## AI-Powered Complaint Resolution & Root Cause Analysis

An end-to-end NLP-driven complaint intelligence platform that automatically classifies customer complaints, identifies root causes, prioritizes urgency, and generates automated responses using LSTM and Transformer models, deployed via a Flask web application.

Project Objectives :

- Automate complaint classification using deep learning and transformers

- Detect sentiment and assign complaint priority

- Identify recurring issues and root causes

- Generate automated, context-aware replies

- Provide a clean web interface for real-time analysis

- Stores complaints and AI decisions in a database for internal departments

The system is designed for banks, financial institutions, customer support teams, and enterprises.
 
#### Dataset :

Source: Consumer Financial Protection Bureau (CFPB)

Size: ~228,000 complaints

Key Columns Used:

Consumer complaint narrative

Product

Issue

Sub-issue

https://www.kaggle.com/datasets/kennathalexanderroy/ai-powered-complaint-resolution/data

https://www.consumerfinance.gov/data-research/consumer-complaints/#get-the-data


#### AI & NLP Techniques Used :

| Task                                      | Model / Technique                     |
| ----------------------------------------- | ------------------------------------- |
| Complaint Classification (Traditional DL) | LSTM (TensorFlow/Keras)               |
| Complaint Classification (Advanced NLP)   | Transformer (BART Zero-Shot)          |
| Text Preprocessing                        | Tokenization, Lemmatization, Cleaning |
| Sentiment Analysis                        | DistilBERT                            |
| Priority Assignment                       | Rule-based on sentiment               |
| Root Cause Analysis                       | Category mapping logic                |
| Automated Replies                         | AI-driven response templates          |


#### System Architecture :

- User Complaint

      ↓

- Text Preprocessing (Cleaning + Lemmatization)

      ↓

- LSTM Classifier ───── Transformer Classifier

      ↓                     ↓

- Sentiment Analysis (DistilBERT)

      ↓

- Priority Assignment

      ↓

- Root Cause Mapping

      ↓

- Automated Reply Generation

      ↓

- SQLite Database Storage

      ↓

- Flask Web Interface



In [5]:
import pandas as pd
import numpy as np
import re
import pickle

import nltk
nltk.download('stopwords')
nltk.download('wordnet')

from nltk.corpus import stopwords
from nltk.stem import WordNetLemmatizer

from sklearn.preprocessing import LabelEncoder
from sklearn.model_selection import train_test_split

from tensorflow.keras.preprocessing.text import Tokenizer
from tensorflow.keras.preprocessing.sequence import pad_sequences
from tensorflow.keras.models import Sequential
from tensorflow.keras.layers import Embedding, LSTM, Dense, Dropout

from transformers import pipeline


[nltk_data] Downloading package stopwords to
[nltk_data]     C:\Users\Pc\AppData\Roaming\nltk_data...
[nltk_data]   Package stopwords is already up-to-date!
[nltk_data] Downloading package wordnet to
[nltk_data]     C:\Users\Pc\AppData\Roaming\nltk_data...
[nltk_data]   Package wordnet is already up-to-date!
  from .autonotebook import tqdm as notebook_tqdm


### Data Collection

In [6]:
df = pd.read_csv(r"C:\Users\Pc\OneDrive\Desktop\Alex..New..Folder\Deep_Learning\NLP_Project\Data\complaints.csv")
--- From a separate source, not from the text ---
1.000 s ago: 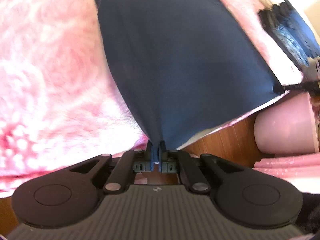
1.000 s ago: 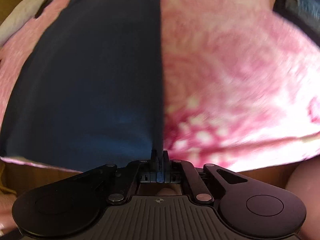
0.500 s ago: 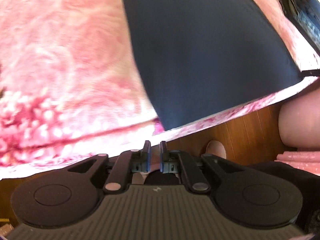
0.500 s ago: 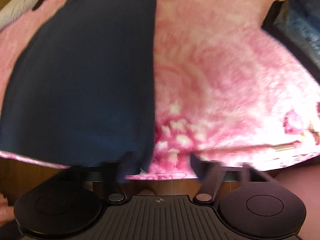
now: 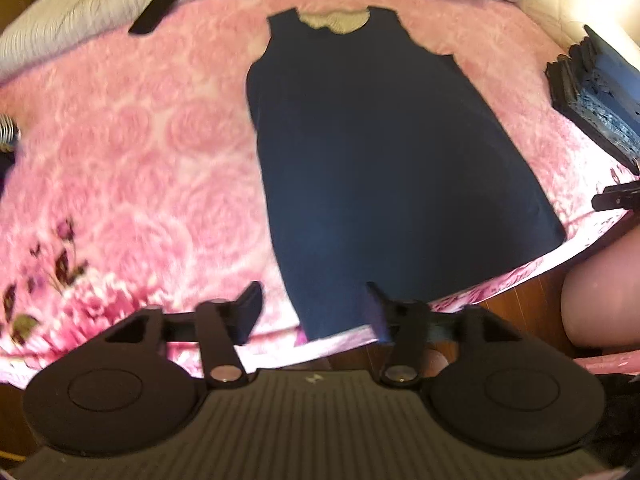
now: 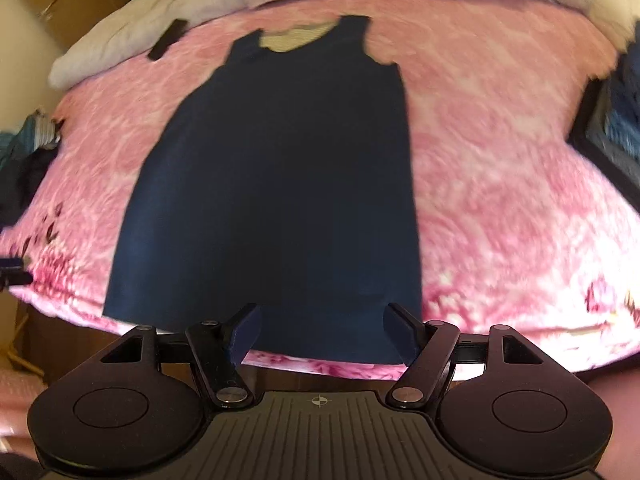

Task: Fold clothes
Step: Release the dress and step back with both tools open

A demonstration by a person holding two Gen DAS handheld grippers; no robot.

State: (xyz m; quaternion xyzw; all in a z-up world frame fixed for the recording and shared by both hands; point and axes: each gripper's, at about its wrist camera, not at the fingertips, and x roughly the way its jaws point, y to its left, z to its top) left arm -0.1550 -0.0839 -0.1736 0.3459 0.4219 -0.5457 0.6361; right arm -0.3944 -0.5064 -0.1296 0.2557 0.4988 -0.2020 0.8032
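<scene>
A dark navy sleeveless garment lies flat and spread out on a pink floral blanket, neckline at the far end, hem at the near bed edge. My left gripper hangs above the hem's left corner with its jaws opening, and no cloth is between them. In the right wrist view the same garment fills the middle. Above the hem's right corner, my right gripper is open and holds nothing. Both are raised clear of the fabric.
A black flat object lies on the blanket at the far left. A dark blue pile sits at the right bed edge. White bedding lies at the back. Wooden floor and the person's leg show below the near edge.
Both grippers were shut on the garment's hem corners; they have let go, opened, and risen, so the whole garment now shows lying flat.
</scene>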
df = df[['Consumer complaint narrative', 'Product']]
df.dropna(inplace=True)

df.rename(columns={
    'Consumer complaint narrative': 'text',
    'Product': 'label'
}, inplace=True)

df.head()

Unnamed: 0,text,label
0,Statement Regarding Unauthorized Online Bankin...,"Money transfer, virtual currency, or money ser..."
1,I am filing a complaint a\n\ngainst Cash App (...,"Money transfer, virtual currency, or money ser..."
2,This account has already been deleted from my ...,Debt collection
3,"I received the following letter, accepted the ...",Mortgage
4,I am filing a complaint against capital one re...,Checking or savings account


In [7]:
df["label"].value_counts()

label
Debt collection                                       100059
Money transfer, virtual currency, or money service     63405
Checking or savings account                            51119
Mortgage                                               14114
Name: count, dtype: int64

### NLP Preprocessing (Lemmatization)

In [13]:
stop_words = set(stopwords.words('english'))
lemmatizer = WordNetLemmatizer()

def clean_text(text):
    text = text.lower()
    text = re.sub(r'[^a-z\s]', '', text)
    words = text.split()
    words = [lemmatizer.lemmatize(w) for w in words if w not in stop_words]
    return " ".join(words)

df['clean_text'] = df['text'].apply(clean_text)


### Encode Labels

In [14]:
label_encoder = LabelEncoder()
df['label_encoded'] = label_encoder.fit_transform(df['label'])

num_classes = len(label_encoder.classes_)

### Train/Test Split

In [15]:
X_train, X_test, y_train, y_test = train_test_split(
    df['clean_text'],
    df['label_encoded'],
    test_size=0.2,
    random_state=42
)


### Tokenization

In [16]:
MAX_WORDS = 20000
MAX_LEN = 150

tokenizer = Tokenizer(num_words=MAX_WORDS)
tokenizer.fit_on_texts(X_train)

X_train_seq = tokenizer.texts_to_sequences(X_train)
X_test_seq = tokenizer.texts_to_sequences(X_test)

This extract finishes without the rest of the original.